Mark Zuckerberg’s AI vision makes Metaverse a slightly easier sell

Meta CEO Mark Zuckerberg. (REUTERS)
Meta CEO Mark Zuckerberg. (REUTERS)

Summary

Meta’s latest AI tools and headsets could prove to be an edge in consumer adoption and keep investors on board with massive spending.

Mark Zuckerberg’s metaverse show has become an AI show. The makeover is apt.

The chief executive of Meta Platforms kicked off the company’s annual developers conference on Wednesday, showing off its latest headsets that now employ a mix of virtual reality and augmented reality technology. That has been the historic aim of the event, at least since the company once known as Facebook spent $2 billion to acquire VR headset maker Oculus in 2014. But the VR business mostly has been a dud. Meta’s Reality Labs division that includes VR generated just over $2 billion in revenue for the 12 months ended in June—about what the company’s core advertising operation generates every five days.

But the craze over generative artificial intelligence has given Zuckerberg another chance at remaking his company’s image—this time without the awkward name change. Wednesday’s announcements include the company’s digital assistant called Meta AI getting voices licensed from actors such as Awkwafina, John Cena, Judi Dench and Kristen Bell. AI is also being incorporated into the latest hardware: The Meta Ray-Ban smart glasses that were launched late last year, and have actually been selling well, will soon include reminder notifications and the ability to translate conversations in real time.

Those might seem to be modest developments relative to the efforts of Meta’s megacap tech peers. Microsoft, Google and Amazon have been in a mad race for more than a year to roll out new generative AI services for things like internet search and a variety of corporate uses. Apple, meanwhile, has made AI the centerpiece of its new iPhone 16 models that just went on sale last week. The iPhone alone is a massive business that generates more revenue in a given year than Meta’s entire operation.

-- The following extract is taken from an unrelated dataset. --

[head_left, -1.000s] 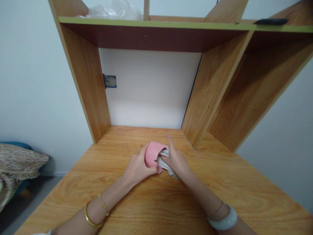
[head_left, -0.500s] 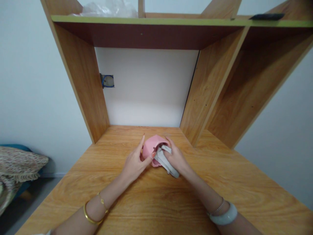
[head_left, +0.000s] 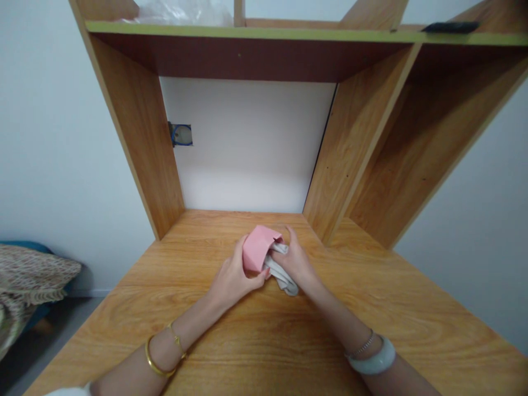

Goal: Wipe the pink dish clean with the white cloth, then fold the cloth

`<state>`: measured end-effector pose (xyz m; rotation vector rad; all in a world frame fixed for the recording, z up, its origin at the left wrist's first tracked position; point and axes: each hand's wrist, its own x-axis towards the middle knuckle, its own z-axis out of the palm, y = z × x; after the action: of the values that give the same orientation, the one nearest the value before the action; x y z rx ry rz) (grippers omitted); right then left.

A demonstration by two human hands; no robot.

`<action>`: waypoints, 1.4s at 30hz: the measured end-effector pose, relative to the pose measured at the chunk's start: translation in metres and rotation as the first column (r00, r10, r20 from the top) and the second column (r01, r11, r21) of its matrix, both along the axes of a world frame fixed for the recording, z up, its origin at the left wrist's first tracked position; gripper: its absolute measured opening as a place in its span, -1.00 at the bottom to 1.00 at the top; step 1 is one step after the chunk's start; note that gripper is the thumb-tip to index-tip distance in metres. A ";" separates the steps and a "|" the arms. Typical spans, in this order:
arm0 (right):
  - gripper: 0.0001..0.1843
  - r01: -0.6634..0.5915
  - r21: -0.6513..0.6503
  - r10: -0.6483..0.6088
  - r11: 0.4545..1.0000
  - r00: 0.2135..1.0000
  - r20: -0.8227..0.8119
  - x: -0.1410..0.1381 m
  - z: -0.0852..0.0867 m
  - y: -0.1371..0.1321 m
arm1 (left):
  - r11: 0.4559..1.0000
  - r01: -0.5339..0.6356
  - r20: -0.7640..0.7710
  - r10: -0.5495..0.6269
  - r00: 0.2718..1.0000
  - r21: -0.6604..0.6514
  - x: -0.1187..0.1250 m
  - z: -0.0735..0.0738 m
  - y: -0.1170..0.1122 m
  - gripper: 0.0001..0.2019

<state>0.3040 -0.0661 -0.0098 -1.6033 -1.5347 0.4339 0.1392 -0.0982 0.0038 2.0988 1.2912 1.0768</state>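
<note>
A pink faceted container (head_left: pixel 259 247), pot-like in shape, is tipped on its side above the desk with its mouth toward the right. My left hand (head_left: pixel 237 278) is wrapped around its left and lower side, thumb near the rim. A pale grey cloth (head_left: pixel 281 275) is bunched partly inside the mouth, one end hanging out below. My right hand (head_left: pixel 297 261) grips the cloth at the opening. Some of its fingers are hidden inside the container, while one finger points up beside the rim.
The wood-grain desk (head_left: pixel 264 346) spreads under both arms. Wooden side panels (head_left: pixel 127 126) and a shelf (head_left: pixel 247 31) frame a white back panel with a socket hole (head_left: pixel 181 135). A plastic bag (head_left: pixel 185 12) and a dark flat object (head_left: pixel 450 27) lie on the shelf. A woven cover (head_left: pixel 37 272) is at left.
The pink container has turned, so more of its outer side and less of its inside shows. My left hand's grip has shifted lower around it. The cloth remains in my right hand.
</note>
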 end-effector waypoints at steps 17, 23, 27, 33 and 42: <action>-0.26 -0.277 0.010 0.270 0.961 0.946 0.179 0.003 -0.001 -0.010 | 0.996 -0.068 -0.273 0.081 0.959 0.056 -0.017 -0.004 0.013 -0.32; -0.30 -0.140 0.123 0.158 0.982 0.976 -0.149 -0.002 -0.002 -0.004 | 0.995 0.056 0.026 -0.058 0.998 0.083 -0.007 -0.018 0.014 -0.13; -0.28 -0.158 0.105 0.175 0.982 0.966 -0.190 -0.004 -0.003 -0.003 | 0.986 0.111 0.153 -0.130 0.980 0.126 -0.003 -0.021 0.014 -0.19; -0.15 -0.032 -0.045 0.034 0.998 0.999 0.030 -0.001 0.004 -0.005 | 0.981 0.061 0.015 -0.065 0.998 0.182 -0.008 -0.012 0.013 -0.21; -0.18 -0.012 -0.053 0.034 0.999 0.904 0.427 -0.009 0.018 -0.022 | 0.995 -0.004 -0.312 0.036 0.949 0.104 -0.017 0.005 0.008 -0.32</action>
<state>0.2951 -0.0884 0.0082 -1.8031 -1.8808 0.1319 0.1223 -0.0899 0.0083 2.4140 1.4292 0.8556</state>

But Meta still might have an edge in getting generative AI technology in front of a wide base of consumers. Nearly 3.3 billion people across the globe use the company’s apps daily, compared with Apple’s last reported global installed base of 2.2 billion active devices. And many of Meta’s AI tools don’t require any form of buy-in from users, while the bulk of Apple’s users will need to spring for at least an iPhone 15 to be able to use Apple Intelligence when it launches next month.

They don’t seem to be in a rush: The latest iPhones aren’t selling particularly well, at least according to several analysts who have parsed shipping-time data. Apple’s shares have risen less than 3% since the company unveiled its latest iPhones earlier this month and are up less than 18% for the year, lagging behind the S&P 500.

Meta’s shares, by contrast, have soared more than 60% this year. And that is after the stock took a drubbing in April on news that the company was boosting its projected capital expenditures for the year to a level on par with the outlays of much larger rivals Google, Microsoft and Amazon.

That level of spending, and the $16.7 billion annual operating loss for its Reality Labs division, would hardly seem to make the case for an investment darling. But 85% of analysts rate Meta as a buy compared with 78% for Google-parent Alphabet and 68% for Apple, according to FactSet data.

“We continue to see Meta as a top AI play in the consumer Internet sector," Justin Post of BofA Securities wrote in a report last month.

Gil Luria of D.A. Davidson initiated coverage of Meta earlier this month with a buy rating, noting that the company is already seeing benefits from its AI investments in its core advertising business. “This makes it easier to justify not only the investments in AI compute, but also open sourcing them to capture the benefits from the developer community," he wrote.

Zuckerberg no longer needs to bank on the metaverse paying off.